Minnesota knows it needs to narrow an educational achievement gap that is among the worst in the nation, and many have been working hard on that challenge.
But now help is coming from an unexpected quarter. The University of St. Thomas, one of the premier Catholic higher learning institutions in the country, is stepping up in a way that could have enormous impact in coming years.
St. Thomas, which regularly attracts some of Minnesota’s best students, will open a new, two-year college in Fall 2017 that will be unlike anything this community has seen. Students who show promise but lack the foundation for college will be connected with mentors, tutors, health services, paid internships and life coaching that will prepare them to tackle rigorous upper division work, a four-year degree and, eventually, careers.
The approach is one that shows a deep thoughtfulness about hurdles some disadvantaged students face that go far beyond academics. Through generous donations and a strong commitment, St. Thomas will keep tuition low — less than half the normal amount and enough support that the neediest students will pay no more than $1,000 per year. That’s critical, since many low-income students fail to complete their degrees because they cannot afford tuition and related expenses.
Businessman Mike Dougherty is providing a significant amount of start-up money for what will be Dougherty Family College. That’s because he knows what it’s like to need a second chance. An orphan by 12, Dougherty washed out in his first college attempt. It wasn’t until after he’d done a stint in the Army, where they discovered his learning disability and taught him to cope with it, that Dougherty felt prepared to try again. St. Thomas, he said, gave him that chance, and now he is determined to provide it for others.

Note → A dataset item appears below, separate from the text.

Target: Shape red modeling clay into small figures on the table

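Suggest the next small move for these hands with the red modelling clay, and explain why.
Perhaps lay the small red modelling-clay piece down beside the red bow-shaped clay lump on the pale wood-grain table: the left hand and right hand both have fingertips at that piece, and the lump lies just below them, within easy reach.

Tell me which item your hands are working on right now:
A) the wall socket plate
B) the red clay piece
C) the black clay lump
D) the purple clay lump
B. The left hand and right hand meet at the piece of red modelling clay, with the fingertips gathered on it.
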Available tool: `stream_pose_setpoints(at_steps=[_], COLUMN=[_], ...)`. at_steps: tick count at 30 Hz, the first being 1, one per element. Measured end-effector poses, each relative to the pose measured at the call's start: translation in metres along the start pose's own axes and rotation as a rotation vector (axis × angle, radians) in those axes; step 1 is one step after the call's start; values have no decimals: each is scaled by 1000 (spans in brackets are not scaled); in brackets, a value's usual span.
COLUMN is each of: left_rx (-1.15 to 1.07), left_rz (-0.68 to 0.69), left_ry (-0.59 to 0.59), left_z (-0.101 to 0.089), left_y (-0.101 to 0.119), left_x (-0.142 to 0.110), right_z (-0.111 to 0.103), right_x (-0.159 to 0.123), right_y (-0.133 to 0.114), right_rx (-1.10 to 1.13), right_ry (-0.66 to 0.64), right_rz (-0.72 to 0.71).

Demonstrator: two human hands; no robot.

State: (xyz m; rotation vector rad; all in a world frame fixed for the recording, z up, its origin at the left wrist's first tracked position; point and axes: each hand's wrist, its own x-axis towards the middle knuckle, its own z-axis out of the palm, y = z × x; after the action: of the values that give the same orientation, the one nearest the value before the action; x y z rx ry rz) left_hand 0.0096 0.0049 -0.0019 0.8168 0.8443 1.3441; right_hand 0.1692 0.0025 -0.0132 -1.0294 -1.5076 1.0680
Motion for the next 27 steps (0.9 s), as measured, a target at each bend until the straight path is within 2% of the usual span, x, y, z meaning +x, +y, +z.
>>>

“We want to do this right,” Dougherty said. “Every student will get a mentor, a computer, a bus pass, two meals a day. We’ll have a nurse on staff.” Students’ days will start with a leadership development class, and one day a week they’ll work at corporate internships designed to offer both pay and opportunities.
But it will take help from a generous community to ensure the success of this experiment. St. Thomas President Julie Sullivan says donors will be asked to contribute, and corporations will be asked to provide the internships.
“This has to break even,” Sullivan said. “We’re not intending to make money off this, but it has to be self-sustaining without draining resources from our other programs.” This is the chance for Tommie alums and others to show that a wraparound approach like this can help students in need reach their full potential.
The 150 students admitted each year will have to work hard. The investment in them will be high and so will the expectations. But the chance to rewrite the story of their lives will be immeasurable.